ACTIVITY -
Beginning with the line that holds "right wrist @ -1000", copy every remaining line of the listing below exactly, and leave the pictures out.

DATASET CONTENT -
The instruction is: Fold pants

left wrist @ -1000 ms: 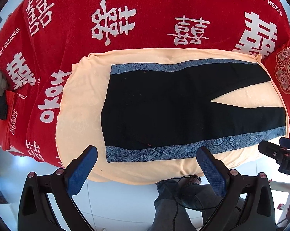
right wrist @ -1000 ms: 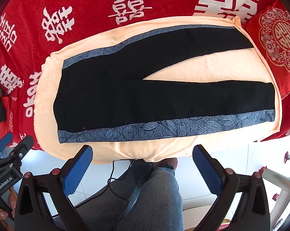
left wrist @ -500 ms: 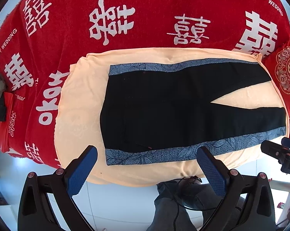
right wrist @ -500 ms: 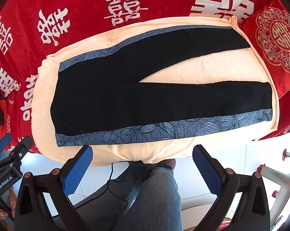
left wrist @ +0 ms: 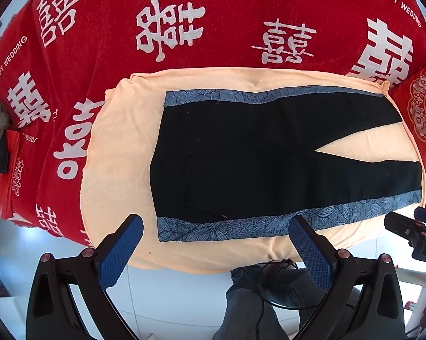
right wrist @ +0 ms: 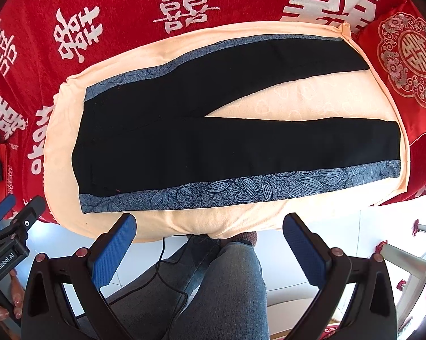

REPLY TO THE EXERCISE -
right wrist @ -1000 ms: 
left wrist @ -500 ms: 
right wrist @ -500 ms: 
left wrist @ +0 ms: 
right wrist @ +0 ms: 

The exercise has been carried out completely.